Concours disco au Gin Fizz, une boîte de nuit du Havre. Les Bee Kings se déhanchent sur une piste de danse pailletée. Bienvenue dans l'univers de Disco, le dernier film de Fabien Onteniente. À Franck Dubosc, version Didier Travolta, on adhère moyennement, mais à la bande-son, alors là, oui ! Daddy Cool, Sunny, It's raining men... Nostalgique de cette fin des années soixante-dix, le réalisateur s'est fait plaisir. C'est d'ailleurs la chance de son film : s'inscrire dans une tendance au retour de la musique disco. Soirées thématiques dans les boîtes de nuit ou fêtes événementielles avec boule à facettes pour les agences de communication sont désormais de bon ton. Même France 2 et France 3, qui ne sont pas partenaires du film, ont consacré des émissions au phénomène disco. Sur le portail Yahoo, les leçons de danse disco interprétées par Dubosc ont déjà été vues plus de 600 000 fois.
Poignée de tubes
La vague « glitter » (paillettes) déferle sur la France depuis quelques semaines. « Logique : on est en plein dans la période anniversaire de ces années Fièvre du samedi soir », souligne Cédric Troudet, responsable du marketing chez Studio Canal, distributeur du film Disco. Dans la publicité, certaines marques ont ressorti les vieux tubes. En janvier, le sucre Daddy, jouant de son nom, lançait une campagne au son du Daddy Cool du groupe Boney M avec l'agence BETC Euro RSCG. Même reprise pour les produits laitiers qui, sur les conseils de La Chose, ont choisi les Bee Gees, icônes disco, pour faire danser leurs petits squelettes en septembre dernier.
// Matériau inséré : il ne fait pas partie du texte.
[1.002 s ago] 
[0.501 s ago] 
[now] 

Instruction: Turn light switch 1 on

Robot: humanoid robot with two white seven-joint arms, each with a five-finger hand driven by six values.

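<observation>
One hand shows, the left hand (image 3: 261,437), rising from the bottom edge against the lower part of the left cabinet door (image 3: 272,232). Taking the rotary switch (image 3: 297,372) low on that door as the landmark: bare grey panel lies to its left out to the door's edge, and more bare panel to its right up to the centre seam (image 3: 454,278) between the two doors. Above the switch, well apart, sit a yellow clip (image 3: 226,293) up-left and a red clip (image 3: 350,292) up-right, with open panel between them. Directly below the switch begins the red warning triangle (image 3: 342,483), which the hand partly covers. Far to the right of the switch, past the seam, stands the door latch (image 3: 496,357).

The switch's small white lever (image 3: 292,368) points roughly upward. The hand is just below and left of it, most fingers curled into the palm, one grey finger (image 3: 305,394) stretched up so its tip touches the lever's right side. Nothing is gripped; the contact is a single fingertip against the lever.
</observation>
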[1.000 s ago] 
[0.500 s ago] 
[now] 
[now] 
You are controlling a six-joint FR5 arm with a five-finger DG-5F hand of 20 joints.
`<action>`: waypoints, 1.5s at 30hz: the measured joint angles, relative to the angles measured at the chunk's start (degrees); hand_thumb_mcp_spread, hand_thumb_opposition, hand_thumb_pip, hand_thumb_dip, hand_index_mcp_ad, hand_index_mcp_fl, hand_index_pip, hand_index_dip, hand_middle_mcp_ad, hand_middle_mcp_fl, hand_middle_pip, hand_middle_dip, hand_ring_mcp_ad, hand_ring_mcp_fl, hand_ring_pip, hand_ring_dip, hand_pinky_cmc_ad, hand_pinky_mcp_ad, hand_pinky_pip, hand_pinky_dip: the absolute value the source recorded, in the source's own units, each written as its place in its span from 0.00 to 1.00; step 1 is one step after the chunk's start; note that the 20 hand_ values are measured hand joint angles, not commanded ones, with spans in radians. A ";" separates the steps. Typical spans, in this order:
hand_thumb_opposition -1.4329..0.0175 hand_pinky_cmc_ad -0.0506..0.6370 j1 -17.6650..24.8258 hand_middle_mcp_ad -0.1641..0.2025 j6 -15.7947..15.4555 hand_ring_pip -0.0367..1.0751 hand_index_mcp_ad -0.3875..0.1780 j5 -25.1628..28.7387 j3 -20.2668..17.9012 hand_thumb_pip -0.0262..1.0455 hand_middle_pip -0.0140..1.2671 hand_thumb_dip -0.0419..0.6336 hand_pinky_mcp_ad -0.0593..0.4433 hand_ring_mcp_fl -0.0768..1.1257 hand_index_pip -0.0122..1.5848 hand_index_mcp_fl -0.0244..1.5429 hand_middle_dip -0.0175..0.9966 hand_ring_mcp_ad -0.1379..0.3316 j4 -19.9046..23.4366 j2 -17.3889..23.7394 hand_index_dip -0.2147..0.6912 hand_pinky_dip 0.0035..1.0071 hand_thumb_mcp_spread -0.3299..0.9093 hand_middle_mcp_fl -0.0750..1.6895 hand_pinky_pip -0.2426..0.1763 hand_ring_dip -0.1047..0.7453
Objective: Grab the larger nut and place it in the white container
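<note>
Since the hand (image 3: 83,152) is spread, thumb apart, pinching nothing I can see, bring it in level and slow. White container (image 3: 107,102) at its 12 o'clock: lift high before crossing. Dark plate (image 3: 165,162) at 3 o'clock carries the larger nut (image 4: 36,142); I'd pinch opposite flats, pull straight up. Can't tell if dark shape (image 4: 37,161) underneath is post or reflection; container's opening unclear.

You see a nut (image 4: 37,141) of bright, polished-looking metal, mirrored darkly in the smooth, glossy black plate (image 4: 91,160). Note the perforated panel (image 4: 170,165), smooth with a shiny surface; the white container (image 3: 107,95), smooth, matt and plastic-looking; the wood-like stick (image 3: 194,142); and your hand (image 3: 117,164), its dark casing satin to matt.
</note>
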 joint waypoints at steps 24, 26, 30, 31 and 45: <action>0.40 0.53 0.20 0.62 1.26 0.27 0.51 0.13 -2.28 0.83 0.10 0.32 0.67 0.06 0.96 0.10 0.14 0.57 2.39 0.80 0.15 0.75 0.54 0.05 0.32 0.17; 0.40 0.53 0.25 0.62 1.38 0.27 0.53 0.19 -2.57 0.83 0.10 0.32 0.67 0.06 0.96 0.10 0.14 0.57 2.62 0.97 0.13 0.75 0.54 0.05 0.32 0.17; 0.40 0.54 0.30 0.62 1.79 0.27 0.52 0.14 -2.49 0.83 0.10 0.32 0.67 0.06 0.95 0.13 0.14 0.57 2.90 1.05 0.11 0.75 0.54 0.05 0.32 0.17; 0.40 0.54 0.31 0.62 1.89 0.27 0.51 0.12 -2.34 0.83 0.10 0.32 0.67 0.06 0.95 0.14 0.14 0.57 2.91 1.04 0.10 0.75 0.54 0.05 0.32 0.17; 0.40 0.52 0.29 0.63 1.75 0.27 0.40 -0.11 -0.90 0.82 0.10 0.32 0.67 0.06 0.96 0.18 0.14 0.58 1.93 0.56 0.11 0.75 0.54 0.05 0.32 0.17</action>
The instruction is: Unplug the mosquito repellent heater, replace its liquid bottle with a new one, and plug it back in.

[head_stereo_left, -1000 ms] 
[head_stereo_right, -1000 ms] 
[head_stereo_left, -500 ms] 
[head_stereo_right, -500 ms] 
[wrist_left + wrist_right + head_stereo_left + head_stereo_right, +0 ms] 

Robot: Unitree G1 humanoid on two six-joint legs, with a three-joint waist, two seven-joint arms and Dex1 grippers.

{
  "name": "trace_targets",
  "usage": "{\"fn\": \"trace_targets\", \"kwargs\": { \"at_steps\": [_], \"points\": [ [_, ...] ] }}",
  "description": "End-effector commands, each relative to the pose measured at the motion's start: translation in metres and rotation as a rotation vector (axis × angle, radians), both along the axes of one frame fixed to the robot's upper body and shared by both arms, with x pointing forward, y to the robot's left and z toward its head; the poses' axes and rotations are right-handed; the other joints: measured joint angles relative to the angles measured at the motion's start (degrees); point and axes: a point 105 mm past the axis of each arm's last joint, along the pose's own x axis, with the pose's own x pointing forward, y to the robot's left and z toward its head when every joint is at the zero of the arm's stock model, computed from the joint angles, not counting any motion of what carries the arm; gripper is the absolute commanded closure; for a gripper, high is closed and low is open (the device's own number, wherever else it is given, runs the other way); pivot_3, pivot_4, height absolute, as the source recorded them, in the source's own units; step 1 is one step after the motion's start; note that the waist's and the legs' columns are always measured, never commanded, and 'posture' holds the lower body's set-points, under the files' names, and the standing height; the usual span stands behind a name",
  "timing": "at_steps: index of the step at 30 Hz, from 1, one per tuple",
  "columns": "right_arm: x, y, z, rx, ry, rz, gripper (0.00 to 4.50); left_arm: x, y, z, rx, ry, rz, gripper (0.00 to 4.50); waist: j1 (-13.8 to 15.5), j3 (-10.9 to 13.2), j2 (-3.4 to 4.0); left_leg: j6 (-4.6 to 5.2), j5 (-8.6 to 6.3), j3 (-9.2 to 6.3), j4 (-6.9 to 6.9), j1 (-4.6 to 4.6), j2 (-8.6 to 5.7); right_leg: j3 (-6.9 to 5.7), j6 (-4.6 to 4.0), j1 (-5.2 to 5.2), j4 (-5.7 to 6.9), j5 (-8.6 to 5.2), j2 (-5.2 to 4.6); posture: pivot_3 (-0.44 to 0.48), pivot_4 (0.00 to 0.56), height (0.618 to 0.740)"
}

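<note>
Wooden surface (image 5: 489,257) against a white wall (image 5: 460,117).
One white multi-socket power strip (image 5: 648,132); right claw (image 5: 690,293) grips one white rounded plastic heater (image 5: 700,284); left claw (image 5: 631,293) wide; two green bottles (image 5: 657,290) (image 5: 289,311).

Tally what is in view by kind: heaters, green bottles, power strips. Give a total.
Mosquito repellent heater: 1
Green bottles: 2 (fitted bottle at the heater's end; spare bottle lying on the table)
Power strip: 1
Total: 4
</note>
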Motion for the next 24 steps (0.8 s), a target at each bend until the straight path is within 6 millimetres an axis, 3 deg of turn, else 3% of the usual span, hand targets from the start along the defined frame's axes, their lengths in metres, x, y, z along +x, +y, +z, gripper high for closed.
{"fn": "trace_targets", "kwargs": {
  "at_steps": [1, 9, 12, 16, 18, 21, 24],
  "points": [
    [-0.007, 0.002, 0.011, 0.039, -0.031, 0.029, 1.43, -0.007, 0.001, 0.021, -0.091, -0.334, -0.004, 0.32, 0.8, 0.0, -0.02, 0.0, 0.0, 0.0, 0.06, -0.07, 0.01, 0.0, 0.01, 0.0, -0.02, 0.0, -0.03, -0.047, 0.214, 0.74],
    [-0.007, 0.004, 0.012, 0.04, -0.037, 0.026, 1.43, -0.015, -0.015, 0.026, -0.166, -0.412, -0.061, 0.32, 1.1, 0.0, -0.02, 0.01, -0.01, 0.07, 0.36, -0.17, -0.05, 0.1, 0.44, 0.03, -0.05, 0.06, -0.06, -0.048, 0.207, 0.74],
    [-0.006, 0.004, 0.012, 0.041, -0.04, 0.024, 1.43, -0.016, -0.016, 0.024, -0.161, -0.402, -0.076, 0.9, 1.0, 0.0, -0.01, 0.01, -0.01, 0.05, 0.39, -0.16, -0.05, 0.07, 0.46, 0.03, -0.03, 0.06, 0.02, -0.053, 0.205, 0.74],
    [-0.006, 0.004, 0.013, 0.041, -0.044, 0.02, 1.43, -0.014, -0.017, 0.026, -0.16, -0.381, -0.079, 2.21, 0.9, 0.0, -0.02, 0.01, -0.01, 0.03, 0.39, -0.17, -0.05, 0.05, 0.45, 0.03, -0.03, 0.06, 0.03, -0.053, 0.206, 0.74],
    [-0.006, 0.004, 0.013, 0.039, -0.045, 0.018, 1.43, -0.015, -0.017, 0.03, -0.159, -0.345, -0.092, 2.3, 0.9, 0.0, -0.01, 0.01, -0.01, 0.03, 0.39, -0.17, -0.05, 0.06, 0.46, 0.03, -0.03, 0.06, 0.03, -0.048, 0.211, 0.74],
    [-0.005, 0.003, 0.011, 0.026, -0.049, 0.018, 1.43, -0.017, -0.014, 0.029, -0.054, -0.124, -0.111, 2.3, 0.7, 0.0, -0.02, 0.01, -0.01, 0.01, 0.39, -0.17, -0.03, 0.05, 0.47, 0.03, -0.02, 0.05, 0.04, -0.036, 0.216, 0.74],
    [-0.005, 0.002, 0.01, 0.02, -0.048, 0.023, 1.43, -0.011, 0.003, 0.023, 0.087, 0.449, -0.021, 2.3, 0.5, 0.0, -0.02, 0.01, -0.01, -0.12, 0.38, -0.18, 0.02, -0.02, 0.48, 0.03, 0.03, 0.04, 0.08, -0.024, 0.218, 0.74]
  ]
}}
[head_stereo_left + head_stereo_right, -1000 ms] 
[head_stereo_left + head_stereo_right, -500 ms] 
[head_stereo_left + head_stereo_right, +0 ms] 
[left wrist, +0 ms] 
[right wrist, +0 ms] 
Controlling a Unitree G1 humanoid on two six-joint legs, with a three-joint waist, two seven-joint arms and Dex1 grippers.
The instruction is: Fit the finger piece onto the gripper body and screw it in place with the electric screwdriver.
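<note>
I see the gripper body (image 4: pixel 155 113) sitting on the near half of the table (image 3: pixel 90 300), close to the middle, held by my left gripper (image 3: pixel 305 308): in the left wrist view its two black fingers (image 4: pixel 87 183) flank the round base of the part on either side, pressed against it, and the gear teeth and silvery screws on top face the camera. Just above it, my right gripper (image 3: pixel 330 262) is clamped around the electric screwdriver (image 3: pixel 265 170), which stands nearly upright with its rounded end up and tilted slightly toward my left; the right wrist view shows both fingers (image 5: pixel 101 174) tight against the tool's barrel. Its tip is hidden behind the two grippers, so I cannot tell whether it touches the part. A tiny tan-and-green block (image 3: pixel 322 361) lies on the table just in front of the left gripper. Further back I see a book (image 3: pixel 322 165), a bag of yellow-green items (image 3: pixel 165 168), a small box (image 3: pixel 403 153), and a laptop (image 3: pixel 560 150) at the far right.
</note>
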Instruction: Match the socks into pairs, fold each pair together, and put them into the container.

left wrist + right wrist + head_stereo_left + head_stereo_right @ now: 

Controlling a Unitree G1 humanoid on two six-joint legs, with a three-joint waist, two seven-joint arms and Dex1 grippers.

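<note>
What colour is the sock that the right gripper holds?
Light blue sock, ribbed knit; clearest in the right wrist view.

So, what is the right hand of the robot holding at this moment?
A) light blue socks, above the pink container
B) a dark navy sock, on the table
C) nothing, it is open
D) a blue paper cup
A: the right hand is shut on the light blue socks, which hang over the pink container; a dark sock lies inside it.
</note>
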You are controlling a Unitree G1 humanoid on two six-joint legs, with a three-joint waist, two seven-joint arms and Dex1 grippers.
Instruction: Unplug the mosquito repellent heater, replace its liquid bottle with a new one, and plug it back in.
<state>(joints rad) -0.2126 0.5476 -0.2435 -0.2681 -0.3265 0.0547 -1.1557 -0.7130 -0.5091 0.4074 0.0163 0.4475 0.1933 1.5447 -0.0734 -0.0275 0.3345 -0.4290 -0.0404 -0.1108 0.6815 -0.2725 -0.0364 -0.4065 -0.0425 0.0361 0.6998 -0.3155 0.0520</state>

La naissance de la vague remonte à la fin 1977, le 16 décembre exactement, jour de sortie sur les écrans de La Fièvre du samedi soir avec John Travolta. Pendant longtemps, ce style musical a semblé cantonné à cette période, avec ses paillettes et shorts flashy. « Depuis peu, une jeune scène électro-disco est en train de renaître », souligne Fabien Brovelli, directeur général plurimédia de BETC. Un jeune musicien écossais, Calvin Harris, affirme même : « I created disco » ! Pour Florent Mazzoleni, journaliste et auteur du livre Disco (éditions Flammarion, 25 euros), « il ne s'agit pas d'un "revival" car le disco n'est jamais véritablement mort. La preuve : le succès rencontré par les compilations sur le sujet. » Des ventes qui, depuis trente ans, ne tiennent paradoxalement que sur une poignée d'interprètes et de tubes. Et ce mois-ci encore, la Fnac marque elle aussi le coup avec une opération commerciale proposant plus de cinquante références à prix réduit.
Dans le film de Fabien Onteniente, la ficelle du disco apparaît parfois usée. Pourtant, l'image du style musical est restée intacte au fil des décennies. Populaire, le disco n'est pas segmentant et touche toutes les populations. « C'est un mouvement hédoniste qui préfigure l'arrivée d'une forme de matérialisme et d'individualisme car ce n'est pas une danse de couple, affirme Florent Mazzoleni. Le disco est aussi synonyme de liberté grâce à une mixité sociale, raciale et sexuelle. Il a ainsi permis à la communauté gay de s'émanciper. » Une époque insouciante, dévouée au plaisir. Du pain bénit pour la publicité.
En danseur de disco, le comédien Franck Dubosc a séduit les marques bien avant la sortie du film. Les équipes de Studio Canal ont été très sollicitées : Super U, Darty ou Paru Vendu ont voulu faire du placement de produit. « La chaîne Buffalo Grill a tout de suite proposé à Fabien Onteniente que sa scène de restaurant entre Franck Dubosc et Emmanuelle Béart se passe chez elle », ajoute Olivier Bouthillier chez Marques et Films. Une exposition suffisamment intéressante pour que la marque mette à disposition son restaurant du Havre pendant deux nuits. De son côté, Fanta, qui n'apparaît pas dans le long-métrage, a mis son site Internet au rythme du disco, proposant des produits dérivés du film à gagner. Une opération menée par l'agence de promotion JCBE.